You had a memory of another appearance when discussing Mr. Brazeau’s return to the Senate. His return was announced this past July. Mr. Capstick was not part of the discussion on Power & Politics.
I spoke at some length with Mr. Capstick about his appearances and comments on Power & Politics. He said he thought carefully about your critique, and stated said that next time he might consider being more explicit that he is “aware of the socio-economic reasons this happens, but one can’t make assumptions”, but in the end one can “only judge the actions.” He also pointed out that he has two decades of political experience to draw on, as well as his personal history, which he has been quite open about. That knowledge enables citizens, as the policy states, to understand his perspective. Those who are hired to express opinion do so based on their professional judgment and their own experience - that is the perspective they bring to the table. Speaking from that unique perspective does not violate CBC policy on opinion, nor fairness. It is not carte blanche of course, but it does provide considerable leeway.

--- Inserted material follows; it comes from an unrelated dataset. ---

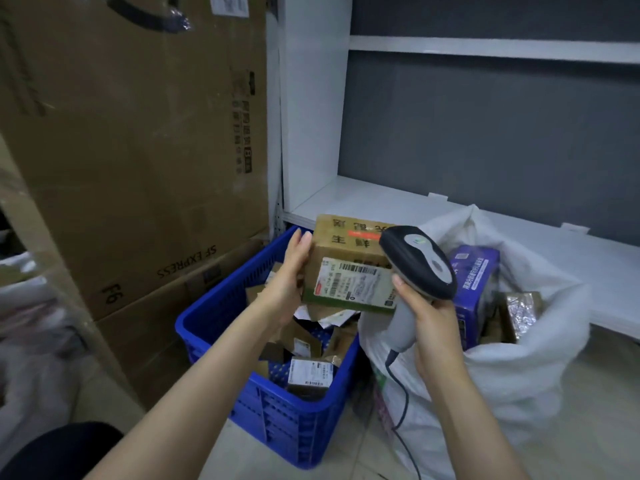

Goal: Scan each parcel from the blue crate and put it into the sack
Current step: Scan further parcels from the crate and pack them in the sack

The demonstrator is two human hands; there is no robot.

He also told me that he has in the past, and continues to work closely with many indigenous organizations through MediaStyle, his public affairs consultancy firm. Your complaint has generated some thought and discussion about how to balance open and straightforward commentary while taking into consideration some sensitive and important issues. That is a good thing. As I previously noted, taken over all, this segment of Power & Politics achieved that. Mr. Capstick’s comments provided one perspective to that discussion and they, in no way, violated CBC policy.